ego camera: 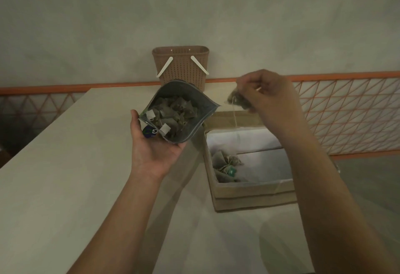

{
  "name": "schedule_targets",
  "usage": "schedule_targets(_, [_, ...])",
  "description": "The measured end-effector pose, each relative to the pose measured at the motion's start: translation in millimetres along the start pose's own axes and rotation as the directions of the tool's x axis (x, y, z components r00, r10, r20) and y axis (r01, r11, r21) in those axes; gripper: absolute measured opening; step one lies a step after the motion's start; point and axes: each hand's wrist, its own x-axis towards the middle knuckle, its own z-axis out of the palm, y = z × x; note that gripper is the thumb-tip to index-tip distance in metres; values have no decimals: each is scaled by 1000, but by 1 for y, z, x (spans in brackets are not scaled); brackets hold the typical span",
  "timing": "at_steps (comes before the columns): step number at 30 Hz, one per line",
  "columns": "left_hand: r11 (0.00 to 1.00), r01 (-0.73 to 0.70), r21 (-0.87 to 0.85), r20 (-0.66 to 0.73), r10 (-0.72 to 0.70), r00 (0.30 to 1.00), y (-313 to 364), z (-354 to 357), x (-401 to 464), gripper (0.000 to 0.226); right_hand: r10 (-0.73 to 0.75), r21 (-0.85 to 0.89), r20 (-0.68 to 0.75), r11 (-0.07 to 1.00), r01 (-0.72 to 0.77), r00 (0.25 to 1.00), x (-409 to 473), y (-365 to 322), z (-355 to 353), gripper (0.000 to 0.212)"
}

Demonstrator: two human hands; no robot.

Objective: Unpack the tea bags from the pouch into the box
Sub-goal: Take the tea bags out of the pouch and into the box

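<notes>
Brown woven basket [180, 65] with white handles against wall, orange lattice railing [346, 117]

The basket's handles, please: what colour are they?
White, on the brown basket; head view.

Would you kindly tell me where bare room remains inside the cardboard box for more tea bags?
The open cardboard box is bare across its white-lined right half and far side. Its near-left corner is crowded with grey tea bags. The pale tabletop left of the box is also bare.
</notes>
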Motion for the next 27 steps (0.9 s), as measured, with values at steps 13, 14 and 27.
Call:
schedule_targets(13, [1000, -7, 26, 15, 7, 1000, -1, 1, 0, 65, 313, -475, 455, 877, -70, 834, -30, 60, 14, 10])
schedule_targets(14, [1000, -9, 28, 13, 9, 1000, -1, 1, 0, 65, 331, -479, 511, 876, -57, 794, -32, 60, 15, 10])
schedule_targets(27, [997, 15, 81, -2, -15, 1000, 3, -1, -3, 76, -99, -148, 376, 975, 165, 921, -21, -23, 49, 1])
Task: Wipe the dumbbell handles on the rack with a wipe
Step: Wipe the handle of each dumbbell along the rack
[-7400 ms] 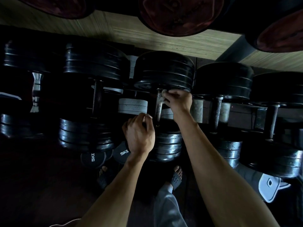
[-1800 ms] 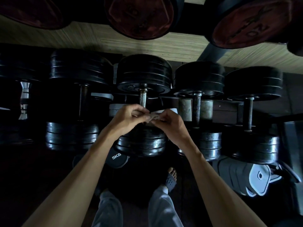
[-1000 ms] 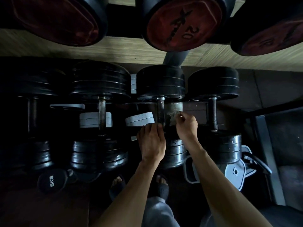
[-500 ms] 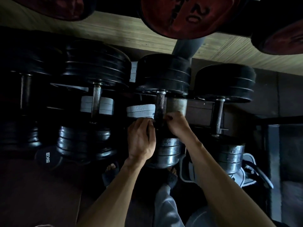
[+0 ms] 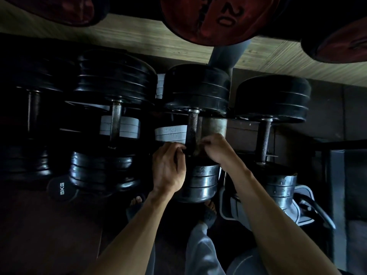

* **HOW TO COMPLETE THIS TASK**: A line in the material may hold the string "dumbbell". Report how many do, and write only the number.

* **RESULT BELOW**: 2